GSA weighing tiered fee structure for telecom contracts

The General Services Administration may charge agencies using new telecommunications service contracts varying fees depending on the level of support they need, a GSA official said Thursday.

John Johnson, assistant commissioner for integrated technology services at GSA's Federal Acquisition Service, said he started looking at the fee structure for the so-called Networx contracts about a year ago. Officials are weighing whether they should move from the across-the-board fee used under the existing telecommunications contracts to a tiered structure, he said. A 7 percent management fee arrangement has rankled many agencies using the current FTS 2001 contracts.

Johnson compared the possible tiered fee structure to varying rates that cable companies charge customers, depending on the number of channels received. He said GSA is not attempting to make money from Networx contracts.

"We're looking at recovering our costs," he said at the Federal Networks 2007 conference in McLean, Va. "To transition 135 agencies and 1,600 sub-bureaus in this environment with all the contract complexities -- it is not going to happen overnight."

Warren Suss, president of Suss Consulting Inc. in Jenkintown, Pa., which hosted the conference, said that a deal GSA offered to lure the Treasury Department to cancel a solo telecommunications procurement in favor of using Networx "opened up a can of worms."

The deal will give Treasury a 50 percent reduction in the service fee on Networx for a decade. Johnson has said that in exchange for the lower overhead, Treasury will receive far less support from GSA.

Agencies have always sought lower overhead fees from GSA, but Suss said he believed they had come to accept the flat, across-the-board structure. GSA uses tiered fee structures for many of its other contract vehicles so the arrangement would not be unique, but the rules must be very clear, he said.

"If you don't set out the rules of the road very clearly and if you don't have a clear relationship between the value provided and the pricing levels, you're going to get into a lot of squabbles with the agencies," Suss said.

Jim Dolezal, a former telecommunications director at the Interior Department and lead telecommunications consultant at Suss Consulting, said agencies are supportive of the fee structure review because some have very little need for GSA assistance and do not want to pay the full fee.

Johnson said GSA officials are "working tirelessly" to award contracts for Networx Universal, the largest part of the telecom procurement, in March.

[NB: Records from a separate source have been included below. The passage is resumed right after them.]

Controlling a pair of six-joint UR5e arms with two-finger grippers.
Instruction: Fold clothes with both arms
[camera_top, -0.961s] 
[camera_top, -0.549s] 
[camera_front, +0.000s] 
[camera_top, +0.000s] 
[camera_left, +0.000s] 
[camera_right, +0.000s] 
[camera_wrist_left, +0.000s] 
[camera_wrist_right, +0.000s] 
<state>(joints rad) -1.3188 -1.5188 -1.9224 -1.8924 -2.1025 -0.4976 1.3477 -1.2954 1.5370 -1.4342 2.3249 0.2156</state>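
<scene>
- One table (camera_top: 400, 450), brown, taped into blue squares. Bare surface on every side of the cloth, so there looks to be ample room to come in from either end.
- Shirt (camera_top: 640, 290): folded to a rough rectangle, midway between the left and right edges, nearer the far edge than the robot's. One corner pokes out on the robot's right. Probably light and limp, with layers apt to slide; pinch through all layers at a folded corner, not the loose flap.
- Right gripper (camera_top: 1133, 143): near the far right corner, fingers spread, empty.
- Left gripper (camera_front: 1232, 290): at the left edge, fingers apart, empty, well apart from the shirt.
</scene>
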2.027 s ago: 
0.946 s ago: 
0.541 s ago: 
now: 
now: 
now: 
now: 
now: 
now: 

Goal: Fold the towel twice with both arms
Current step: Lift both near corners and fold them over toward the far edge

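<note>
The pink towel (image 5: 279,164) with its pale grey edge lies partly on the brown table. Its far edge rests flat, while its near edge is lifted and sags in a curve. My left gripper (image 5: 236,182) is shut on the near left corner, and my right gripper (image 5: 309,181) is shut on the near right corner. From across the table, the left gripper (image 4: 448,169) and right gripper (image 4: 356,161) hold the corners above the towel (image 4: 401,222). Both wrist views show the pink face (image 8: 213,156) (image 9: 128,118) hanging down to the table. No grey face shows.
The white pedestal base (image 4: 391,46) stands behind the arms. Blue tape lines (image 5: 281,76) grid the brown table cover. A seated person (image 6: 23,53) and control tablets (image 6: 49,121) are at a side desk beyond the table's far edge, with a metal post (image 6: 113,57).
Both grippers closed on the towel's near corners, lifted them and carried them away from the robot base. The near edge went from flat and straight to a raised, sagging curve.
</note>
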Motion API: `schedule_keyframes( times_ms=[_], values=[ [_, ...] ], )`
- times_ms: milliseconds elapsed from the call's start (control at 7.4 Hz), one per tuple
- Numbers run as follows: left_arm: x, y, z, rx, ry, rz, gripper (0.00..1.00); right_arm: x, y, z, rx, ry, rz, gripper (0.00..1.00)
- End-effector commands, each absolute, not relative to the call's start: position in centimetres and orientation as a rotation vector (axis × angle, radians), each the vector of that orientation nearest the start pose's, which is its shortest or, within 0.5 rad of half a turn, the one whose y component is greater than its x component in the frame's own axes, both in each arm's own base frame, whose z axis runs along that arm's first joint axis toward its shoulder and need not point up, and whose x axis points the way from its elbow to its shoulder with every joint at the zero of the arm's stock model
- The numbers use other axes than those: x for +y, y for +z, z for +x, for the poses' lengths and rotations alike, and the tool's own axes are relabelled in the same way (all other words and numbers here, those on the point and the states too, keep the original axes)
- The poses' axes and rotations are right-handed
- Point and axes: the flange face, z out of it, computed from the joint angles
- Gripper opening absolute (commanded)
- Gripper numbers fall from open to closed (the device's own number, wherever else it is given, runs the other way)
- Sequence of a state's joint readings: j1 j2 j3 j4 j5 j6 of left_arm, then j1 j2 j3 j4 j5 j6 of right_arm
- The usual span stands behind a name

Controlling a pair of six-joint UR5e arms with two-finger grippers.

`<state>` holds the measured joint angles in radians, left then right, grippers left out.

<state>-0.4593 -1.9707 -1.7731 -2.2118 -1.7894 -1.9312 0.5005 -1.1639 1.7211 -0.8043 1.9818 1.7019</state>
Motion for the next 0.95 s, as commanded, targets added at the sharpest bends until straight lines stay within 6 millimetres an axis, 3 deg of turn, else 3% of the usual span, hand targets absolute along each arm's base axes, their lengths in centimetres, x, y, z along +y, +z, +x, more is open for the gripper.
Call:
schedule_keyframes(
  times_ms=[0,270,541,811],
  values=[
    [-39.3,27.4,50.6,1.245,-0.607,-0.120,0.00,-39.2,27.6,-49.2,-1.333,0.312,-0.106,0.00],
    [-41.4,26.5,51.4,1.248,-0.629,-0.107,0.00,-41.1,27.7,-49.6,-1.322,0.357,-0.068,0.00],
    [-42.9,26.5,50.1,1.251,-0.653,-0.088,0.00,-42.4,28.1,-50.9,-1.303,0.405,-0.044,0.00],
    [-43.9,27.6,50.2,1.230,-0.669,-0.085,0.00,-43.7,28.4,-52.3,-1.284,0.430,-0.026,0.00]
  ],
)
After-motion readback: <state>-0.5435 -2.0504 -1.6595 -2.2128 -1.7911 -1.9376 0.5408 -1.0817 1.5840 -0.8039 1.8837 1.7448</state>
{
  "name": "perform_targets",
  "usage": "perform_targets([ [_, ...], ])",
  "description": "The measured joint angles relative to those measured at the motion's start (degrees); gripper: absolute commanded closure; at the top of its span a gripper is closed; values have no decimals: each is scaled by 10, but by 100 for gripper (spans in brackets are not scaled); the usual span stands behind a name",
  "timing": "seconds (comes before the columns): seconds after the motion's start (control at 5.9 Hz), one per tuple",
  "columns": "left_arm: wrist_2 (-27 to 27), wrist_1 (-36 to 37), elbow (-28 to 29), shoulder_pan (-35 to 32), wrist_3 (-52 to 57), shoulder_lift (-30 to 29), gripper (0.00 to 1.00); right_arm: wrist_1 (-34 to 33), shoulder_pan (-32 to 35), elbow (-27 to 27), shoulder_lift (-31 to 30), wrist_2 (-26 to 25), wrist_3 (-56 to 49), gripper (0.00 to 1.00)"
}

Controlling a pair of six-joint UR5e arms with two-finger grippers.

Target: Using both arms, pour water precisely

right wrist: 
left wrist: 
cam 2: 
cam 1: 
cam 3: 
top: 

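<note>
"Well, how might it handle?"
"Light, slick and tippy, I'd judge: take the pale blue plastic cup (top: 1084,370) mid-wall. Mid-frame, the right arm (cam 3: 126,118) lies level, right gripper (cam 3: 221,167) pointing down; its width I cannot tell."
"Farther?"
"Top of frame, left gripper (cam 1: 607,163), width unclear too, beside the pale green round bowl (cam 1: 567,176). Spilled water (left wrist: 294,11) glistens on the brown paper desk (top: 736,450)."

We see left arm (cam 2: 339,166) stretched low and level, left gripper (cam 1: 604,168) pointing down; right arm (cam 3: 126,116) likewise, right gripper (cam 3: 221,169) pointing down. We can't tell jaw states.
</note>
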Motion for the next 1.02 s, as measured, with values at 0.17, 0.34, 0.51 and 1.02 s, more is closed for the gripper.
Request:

The second, smaller portion of the procurement, known as Networx Enterprise, is on track for awards in May, Johnson said. He emphasized that agencies, the industry and GSA all have roles to play in the transition from FTS 2001 to Networx.

GSA also is in the early stages of setting up an office to manage a transition to the next generation of the Internet, which is known as Internet Protocol version 6, or IPv6, Johnson said at the conference. The agency needs "some kind of champion" for IPv6 across GSA's IT portfolio, Johnson said.

The office would support an August 2005 Office of Management and Budget mandate that requires all federal agencies to switch the backbone of their networks from the current Internet Protocol version 4 to IPv6 by June 2008, Johnson said.

"I think OMB is supportive of anything that will help further the policy," he said. "If they send out a policy mandate that says 'thou shall,' we're trying to make it real."

Members of Congress have pushed the Bush administration to appoint an IPv6 czar in OMB, but officials argue that Karen Evans, the administrator of OMB's Office of E-Government and Information Technology, already has the authority and is providing the oversight, policies and framework needed for the transition.

In August, the Government Accountability Office found that several agencies had failed to meet critical OMB deadlines for making the transition.